▶ [DIRECTIONS FOR THIS TASK]:
One range is to be output from the listing below, exactly as written: the line with "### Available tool" to the line with "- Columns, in", both kept.

TASK DATA Start Marker

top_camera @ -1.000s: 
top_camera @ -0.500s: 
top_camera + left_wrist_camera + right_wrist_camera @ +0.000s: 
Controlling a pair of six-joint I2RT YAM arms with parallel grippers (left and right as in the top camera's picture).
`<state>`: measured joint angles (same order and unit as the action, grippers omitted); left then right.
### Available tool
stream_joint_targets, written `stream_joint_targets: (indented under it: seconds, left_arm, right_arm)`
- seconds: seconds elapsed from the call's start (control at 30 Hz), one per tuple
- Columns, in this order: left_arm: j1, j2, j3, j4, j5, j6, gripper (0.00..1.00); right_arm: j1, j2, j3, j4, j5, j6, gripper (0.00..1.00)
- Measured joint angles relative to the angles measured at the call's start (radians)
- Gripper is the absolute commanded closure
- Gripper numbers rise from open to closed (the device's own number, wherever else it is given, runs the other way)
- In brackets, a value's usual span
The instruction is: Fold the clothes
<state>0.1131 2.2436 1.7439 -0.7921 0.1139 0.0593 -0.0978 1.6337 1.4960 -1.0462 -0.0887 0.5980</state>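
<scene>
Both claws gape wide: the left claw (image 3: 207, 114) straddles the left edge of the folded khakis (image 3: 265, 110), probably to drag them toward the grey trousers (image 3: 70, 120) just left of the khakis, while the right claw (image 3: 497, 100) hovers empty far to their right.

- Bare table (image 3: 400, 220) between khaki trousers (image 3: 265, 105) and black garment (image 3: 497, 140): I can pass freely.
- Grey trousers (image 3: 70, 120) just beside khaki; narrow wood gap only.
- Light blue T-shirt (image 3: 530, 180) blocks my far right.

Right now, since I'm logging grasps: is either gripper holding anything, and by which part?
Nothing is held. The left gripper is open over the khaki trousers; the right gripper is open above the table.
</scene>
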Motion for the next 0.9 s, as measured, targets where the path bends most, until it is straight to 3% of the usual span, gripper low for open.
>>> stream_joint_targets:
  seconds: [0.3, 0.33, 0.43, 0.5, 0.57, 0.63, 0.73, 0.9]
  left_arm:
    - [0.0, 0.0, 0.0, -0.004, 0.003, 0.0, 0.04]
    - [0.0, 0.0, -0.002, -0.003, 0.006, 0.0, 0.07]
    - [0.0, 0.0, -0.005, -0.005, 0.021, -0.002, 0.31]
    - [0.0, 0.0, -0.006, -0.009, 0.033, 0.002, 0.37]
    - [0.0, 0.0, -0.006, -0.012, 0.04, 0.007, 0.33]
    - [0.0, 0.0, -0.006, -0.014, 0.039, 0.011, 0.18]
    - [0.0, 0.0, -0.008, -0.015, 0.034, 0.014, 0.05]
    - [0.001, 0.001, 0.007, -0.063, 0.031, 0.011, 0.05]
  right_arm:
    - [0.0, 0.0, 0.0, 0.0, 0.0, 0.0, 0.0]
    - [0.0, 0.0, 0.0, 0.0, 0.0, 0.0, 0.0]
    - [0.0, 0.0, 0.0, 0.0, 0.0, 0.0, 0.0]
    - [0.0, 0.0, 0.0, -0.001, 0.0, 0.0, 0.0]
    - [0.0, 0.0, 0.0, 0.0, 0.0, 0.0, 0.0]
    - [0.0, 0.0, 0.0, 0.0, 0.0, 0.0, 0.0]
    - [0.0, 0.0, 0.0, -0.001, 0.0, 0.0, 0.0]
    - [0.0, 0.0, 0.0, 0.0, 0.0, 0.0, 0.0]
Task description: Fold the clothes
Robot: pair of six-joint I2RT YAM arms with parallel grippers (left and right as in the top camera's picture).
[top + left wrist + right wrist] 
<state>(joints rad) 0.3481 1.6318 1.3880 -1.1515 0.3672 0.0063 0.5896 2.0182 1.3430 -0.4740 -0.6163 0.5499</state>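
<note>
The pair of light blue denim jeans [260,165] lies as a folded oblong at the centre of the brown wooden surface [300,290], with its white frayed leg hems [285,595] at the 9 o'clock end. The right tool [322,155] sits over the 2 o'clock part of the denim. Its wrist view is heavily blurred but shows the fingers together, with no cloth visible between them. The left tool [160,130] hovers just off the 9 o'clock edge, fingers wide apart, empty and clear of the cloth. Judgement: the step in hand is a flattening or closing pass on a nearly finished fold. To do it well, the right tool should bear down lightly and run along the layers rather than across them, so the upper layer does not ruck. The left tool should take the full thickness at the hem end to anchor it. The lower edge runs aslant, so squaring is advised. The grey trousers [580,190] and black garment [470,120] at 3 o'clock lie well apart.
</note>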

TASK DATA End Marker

▶ [RESULT]:
### Available tool
stream_joint_targets, written `stream_joint_targets: (indented under it: seconds, left_arm, right_arm)`
- seconds: seconds elapsed from the call's start (control at 30 Hz), one per tuple
- Columns, in this order: left_arm: j1, j2, j3, j4, j5, j6, gripper (0.00..1.00); right_arm: j1, j2, j3, j4, j5, j6, gripper (0.00..1.00)

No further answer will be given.